• **Exercise prompt**
Images should be left out, and everything else in the listing reproduced exactly.

• **Provided entries**
++++++++++
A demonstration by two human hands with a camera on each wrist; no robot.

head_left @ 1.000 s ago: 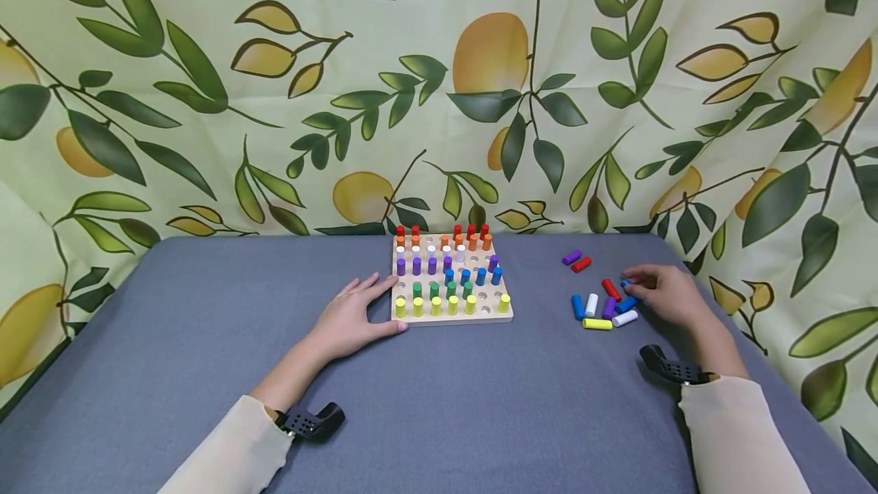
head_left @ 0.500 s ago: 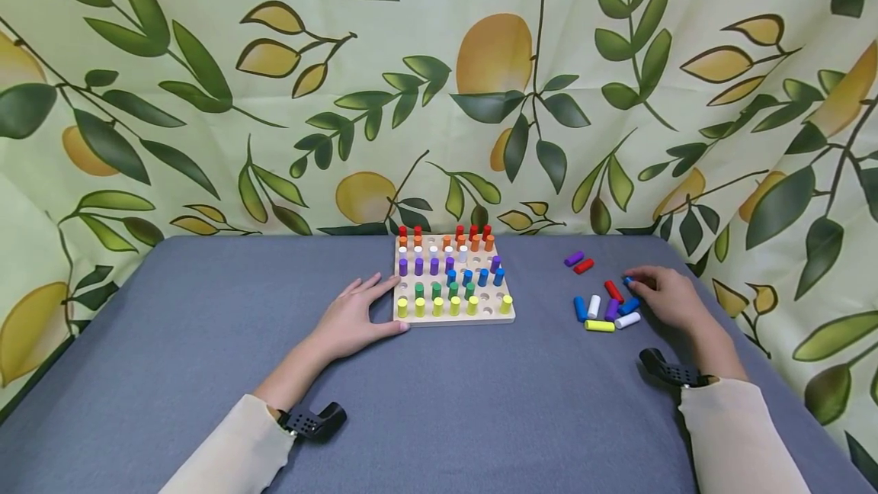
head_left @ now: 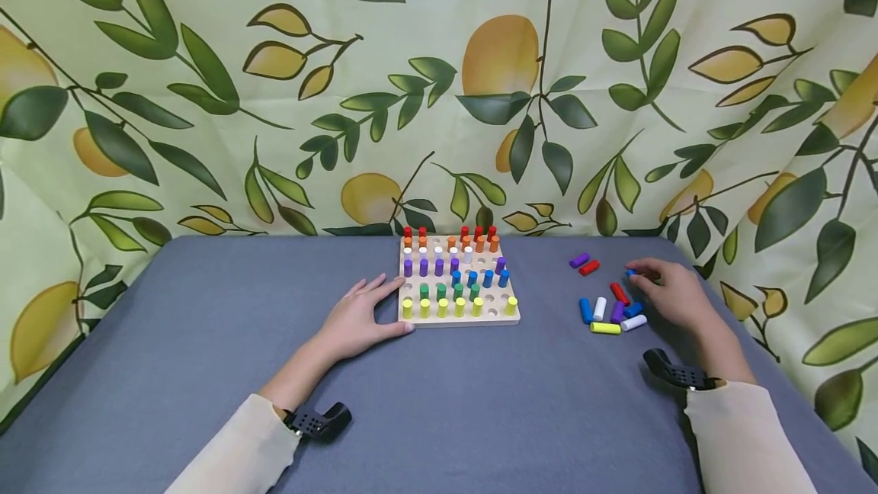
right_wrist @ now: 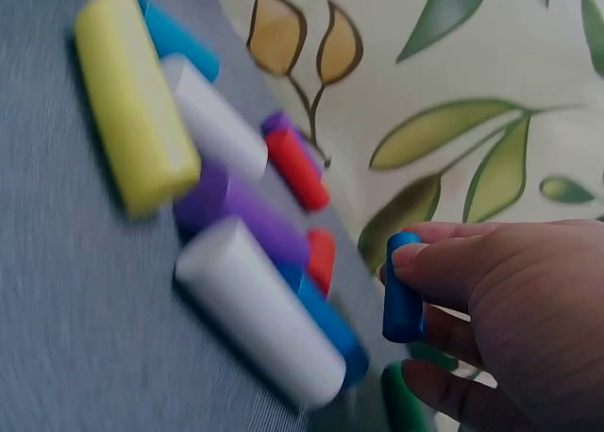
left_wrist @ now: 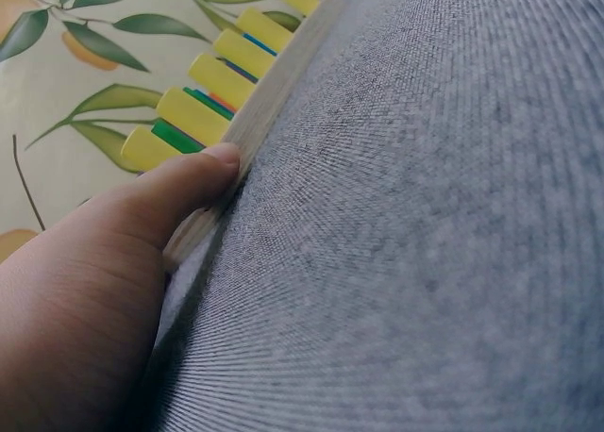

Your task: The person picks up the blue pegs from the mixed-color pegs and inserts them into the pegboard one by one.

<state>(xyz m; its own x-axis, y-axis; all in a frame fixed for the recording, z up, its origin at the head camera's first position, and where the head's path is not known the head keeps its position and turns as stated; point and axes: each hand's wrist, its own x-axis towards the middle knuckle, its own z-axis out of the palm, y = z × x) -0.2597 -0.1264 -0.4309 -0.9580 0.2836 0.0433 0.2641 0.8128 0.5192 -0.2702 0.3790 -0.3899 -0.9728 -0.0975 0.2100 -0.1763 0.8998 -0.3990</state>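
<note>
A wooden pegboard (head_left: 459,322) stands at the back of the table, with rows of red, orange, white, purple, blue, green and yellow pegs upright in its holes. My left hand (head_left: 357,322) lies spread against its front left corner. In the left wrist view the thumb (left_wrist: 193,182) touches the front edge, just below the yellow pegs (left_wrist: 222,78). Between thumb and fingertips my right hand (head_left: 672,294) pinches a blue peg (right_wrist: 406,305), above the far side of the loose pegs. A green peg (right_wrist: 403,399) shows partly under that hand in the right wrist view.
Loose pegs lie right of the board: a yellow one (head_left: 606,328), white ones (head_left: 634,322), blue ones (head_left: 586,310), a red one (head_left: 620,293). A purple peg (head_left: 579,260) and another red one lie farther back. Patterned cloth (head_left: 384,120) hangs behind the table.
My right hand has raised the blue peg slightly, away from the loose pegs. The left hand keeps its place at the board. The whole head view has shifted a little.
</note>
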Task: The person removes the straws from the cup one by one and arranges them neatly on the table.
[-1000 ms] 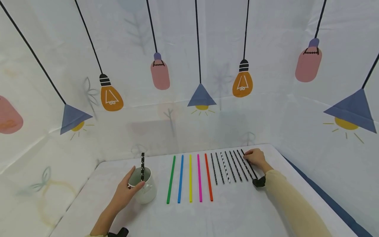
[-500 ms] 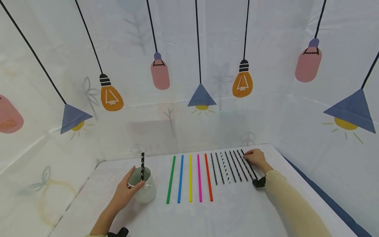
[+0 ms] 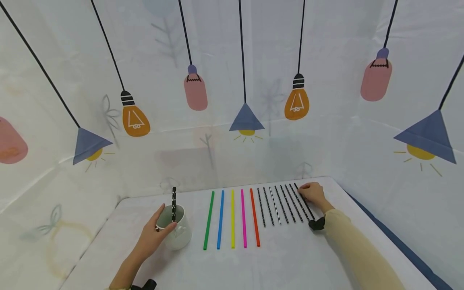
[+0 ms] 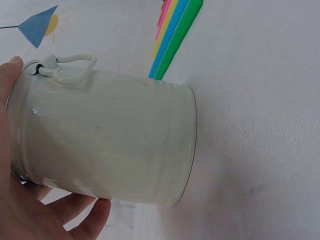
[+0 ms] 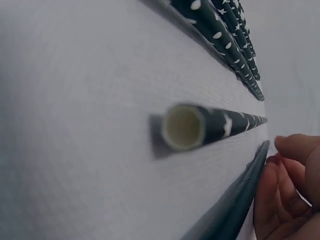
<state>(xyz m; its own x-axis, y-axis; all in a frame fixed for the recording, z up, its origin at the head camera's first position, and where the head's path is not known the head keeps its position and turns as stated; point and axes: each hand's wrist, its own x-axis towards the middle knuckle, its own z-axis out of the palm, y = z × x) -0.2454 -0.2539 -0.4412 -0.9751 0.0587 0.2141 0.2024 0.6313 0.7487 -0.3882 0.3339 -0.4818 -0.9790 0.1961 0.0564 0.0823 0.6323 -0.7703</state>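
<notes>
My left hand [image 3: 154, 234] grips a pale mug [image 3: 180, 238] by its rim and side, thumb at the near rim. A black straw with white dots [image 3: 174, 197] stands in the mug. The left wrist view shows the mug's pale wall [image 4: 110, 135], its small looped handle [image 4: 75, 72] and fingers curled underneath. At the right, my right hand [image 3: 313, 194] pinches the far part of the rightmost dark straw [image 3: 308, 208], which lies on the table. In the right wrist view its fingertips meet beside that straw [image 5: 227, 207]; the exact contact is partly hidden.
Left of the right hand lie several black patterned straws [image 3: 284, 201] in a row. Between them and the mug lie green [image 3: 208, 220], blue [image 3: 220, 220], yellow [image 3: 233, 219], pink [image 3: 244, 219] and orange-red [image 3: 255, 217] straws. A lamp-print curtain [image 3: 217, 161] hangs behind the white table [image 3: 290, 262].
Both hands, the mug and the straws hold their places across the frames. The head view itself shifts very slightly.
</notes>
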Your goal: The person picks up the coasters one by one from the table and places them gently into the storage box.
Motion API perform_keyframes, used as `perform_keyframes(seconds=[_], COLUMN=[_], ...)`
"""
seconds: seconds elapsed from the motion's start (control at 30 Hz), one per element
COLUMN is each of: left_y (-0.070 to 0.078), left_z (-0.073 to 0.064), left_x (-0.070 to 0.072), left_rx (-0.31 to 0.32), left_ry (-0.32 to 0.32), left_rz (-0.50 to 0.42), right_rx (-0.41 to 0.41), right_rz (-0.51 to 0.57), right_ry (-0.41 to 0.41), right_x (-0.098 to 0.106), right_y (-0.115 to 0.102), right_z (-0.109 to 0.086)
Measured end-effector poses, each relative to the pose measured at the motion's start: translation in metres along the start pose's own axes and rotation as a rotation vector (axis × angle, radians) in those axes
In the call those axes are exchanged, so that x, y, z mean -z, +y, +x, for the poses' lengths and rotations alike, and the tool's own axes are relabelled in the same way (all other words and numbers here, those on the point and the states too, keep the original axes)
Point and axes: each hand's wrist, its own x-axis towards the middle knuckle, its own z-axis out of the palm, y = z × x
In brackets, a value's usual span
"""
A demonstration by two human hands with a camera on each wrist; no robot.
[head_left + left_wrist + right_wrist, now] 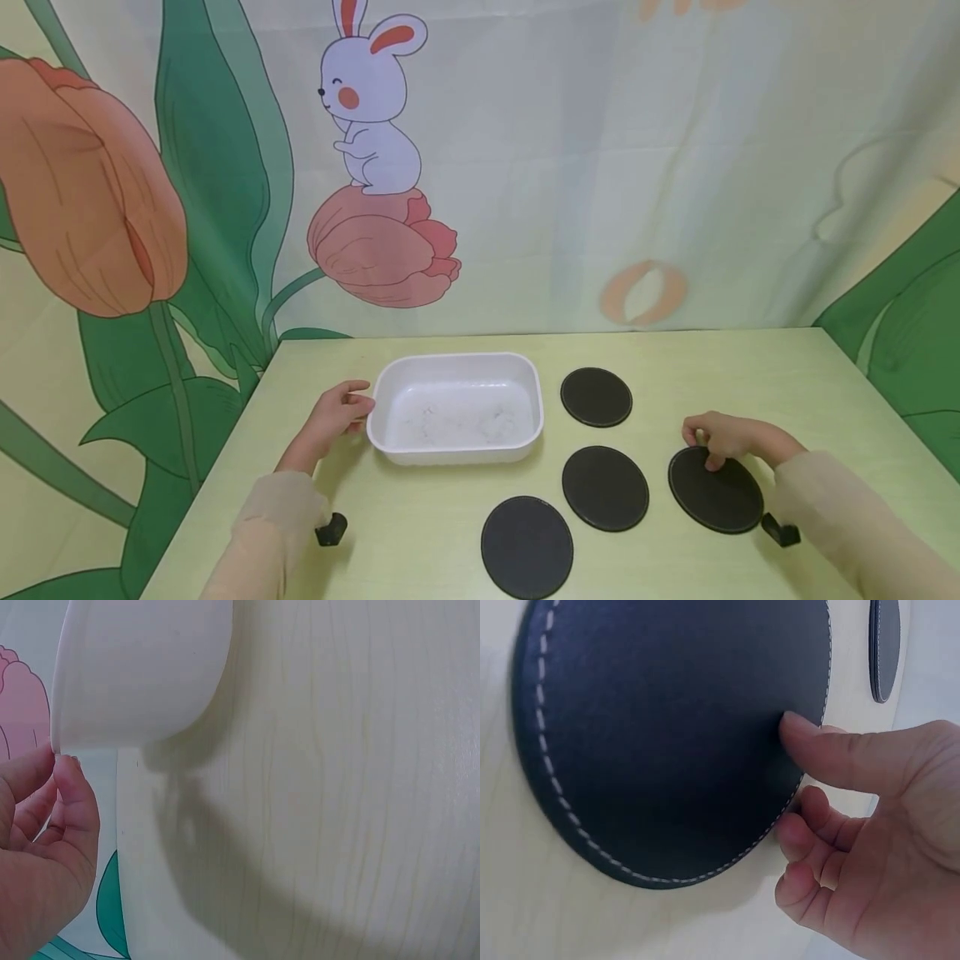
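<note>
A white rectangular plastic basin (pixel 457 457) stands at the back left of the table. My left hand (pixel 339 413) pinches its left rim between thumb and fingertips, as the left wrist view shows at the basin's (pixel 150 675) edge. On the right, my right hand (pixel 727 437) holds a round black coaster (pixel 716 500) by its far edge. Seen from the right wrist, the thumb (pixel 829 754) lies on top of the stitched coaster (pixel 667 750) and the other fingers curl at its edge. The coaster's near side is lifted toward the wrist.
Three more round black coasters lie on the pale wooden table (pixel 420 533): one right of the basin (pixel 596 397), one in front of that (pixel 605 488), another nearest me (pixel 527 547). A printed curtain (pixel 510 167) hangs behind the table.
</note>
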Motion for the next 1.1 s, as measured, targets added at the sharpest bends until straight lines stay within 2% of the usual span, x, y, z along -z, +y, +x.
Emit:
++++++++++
• **Solution to the problem**
A demonstration by two human hands with a camera on each wrist; no robot.

head_left @ 1.000 s ago: 
head_left @ 0.500 s ago: 
head_left @ now: 
right_wrist @ now: 
left_wrist @ now: 

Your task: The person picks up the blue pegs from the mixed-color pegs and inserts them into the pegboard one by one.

<state>(xyz m; its own x-axis, y-axis; all in a frame fixed for the recording, z up, its origin at the head camera's first position, and where the head's path is not known the head keeps its position and turns as stated; point and axes: each hand's wrist, its own x-axis towards the middle knuckle, its own z-axis out of the palm, y = z × x) -0.2597 -0.1264 -0.4309 -0.9580 0.2836 0.0433 0.2641 0.8128 0.5192 -0.2702 0.3790 -0.3899 -0.9728 -0.0975 0.2100 -0.1763 0.8998 -0.3990</state>
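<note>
A wooden pegboard (head_left: 459,322) stands at the back of the table, with rows of red, orange, white, purple, blue, green and yellow pegs upright in its holes. My left hand (head_left: 357,322) lies spread against its front left corner. In the left wrist view the thumb (left_wrist: 193,182) touches the front edge, just below the yellow pegs (left_wrist: 222,78). Between thumb and fingertips my right hand (head_left: 672,294) pinches a blue peg (right_wrist: 406,305), above the far side of the loose pegs. A green peg (right_wrist: 403,399) shows partly under that hand in the right wrist view.
Loose pegs lie right of the board: a yellow one (head_left: 606,328), white ones (head_left: 634,322), blue ones (head_left: 586,310), a red one (head_left: 620,293). A purple peg (head_left: 579,260) and another red one lie farther back. Patterned cloth (head_left: 384,120) hangs behind the table.
My right hand has raised the blue peg slightly, away from the loose pegs. The left hand keeps its place at the board. The whole head view has shifted a little.
</note>
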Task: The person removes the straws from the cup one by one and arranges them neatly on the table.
[-1000 ms] 
[-500 ms] 
[+0 ms] 
[+0 ms] 
[+0 ms] 
<state>(xyz m; its own x-axis, y-axis; all in a frame fixed for the recording, z up, its origin at the head camera's first position, and where the head's path is not known the head keeps its position and turns as stated; point and axes: each hand's wrist, its own x-axis towards the middle knuckle, its own z-axis out of the palm, y = z × x) -0.2454 -0.2539 -0.4412 -0.9751 0.0587 0.2141 0.2024 0.6313 0.7487 -0.3882 0.3339 -0.4818 -0.9790 0.1961 0.0564 0.0823 0.6323 -0.7703</state>
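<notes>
My left hand [image 3: 154, 234] grips a pale mug [image 3: 180, 238] by its rim and side, thumb at the near rim. A black straw with white dots [image 3: 174, 197] stands in the mug. The left wrist view shows the mug's pale wall [image 4: 110, 135], its small looped handle [image 4: 75, 72] and fingers curled underneath. At the right, my right hand [image 3: 313, 194] pinches the far part of the rightmost dark straw [image 3: 308, 208], which lies on the table. In the right wrist view its fingertips meet beside that straw [image 5: 227, 207]; the exact contact is partly hidden.
Left of the right hand lie several black patterned straws [image 3: 284, 201] in a row. Between them and the mug lie green [image 3: 208, 220], blue [image 3: 220, 220], yellow [image 3: 233, 219], pink [image 3: 244, 219] and orange-red [image 3: 255, 217] straws. A lamp-print curtain [image 3: 217, 161] hangs behind the white table [image 3: 290, 262].
Both hands, the mug and the straws hold their places across the frames. The head view itself shifts very slightly.
</notes>
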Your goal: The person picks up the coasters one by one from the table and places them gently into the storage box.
Motion API perform_keyframes, used as `perform_keyframes(seconds=[_], COLUMN=[_], ...)`
"""
seconds: seconds elapsed from the motion's start (control at 30 Hz), one per element
COLUMN is each of: left_y (-0.070 to 0.078), left_z (-0.073 to 0.064), left_x (-0.070 to 0.072), left_rx (-0.31 to 0.32), left_ry (-0.32 to 0.32), left_rz (-0.50 to 0.42), right_rx (-0.41 to 0.41), right_rz (-0.51 to 0.57), right_ry (-0.41 to 0.41), right_x (-0.098 to 0.106), right_y (-0.115 to 0.102), right_z (-0.109 to 0.086)
Measured end-effector poses, each relative to the pose measured at the motion's start: translation in metres along the start pose's own axes and rotation as a rotation vector (axis × angle, radians) in those axes
In the call those axes are exchanged, so that x, y, z mean -z, +y, +x, for the poses' lengths and rotations alike, and the tool's own axes are relabelled in the same way (all other words and numbers here, those on the point and the states too, keep the original axes)
Point and axes: each hand's wrist, its own x-axis towards the middle knuckle, its own z-axis out of the palm, y = z × x
In brackets, a value's usual span
"""
A demonstration by two human hands with a camera on each wrist; no robot.
[head_left + left_wrist + right_wrist, now] 
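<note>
A white rectangular plastic basin (pixel 457 457) stands at the back left of the table. My left hand (pixel 339 413) pinches its left rim between thumb and fingertips, as the left wrist view shows at the basin's (pixel 150 675) edge. On the right, my right hand (pixel 727 437) holds a round black coaster (pixel 716 500) by its far edge. Seen from the right wrist, the thumb (pixel 829 754) lies on top of the stitched coaster (pixel 667 750) and the other fingers curl at its edge. The coaster's near side is lifted toward the wrist.
Three more round black coasters lie on the pale wooden table (pixel 420 533): one right of the basin (pixel 596 397), one in front of that (pixel 605 488), another nearest me (pixel 527 547). A printed curtain (pixel 510 167) hangs behind the table.
</note>
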Motion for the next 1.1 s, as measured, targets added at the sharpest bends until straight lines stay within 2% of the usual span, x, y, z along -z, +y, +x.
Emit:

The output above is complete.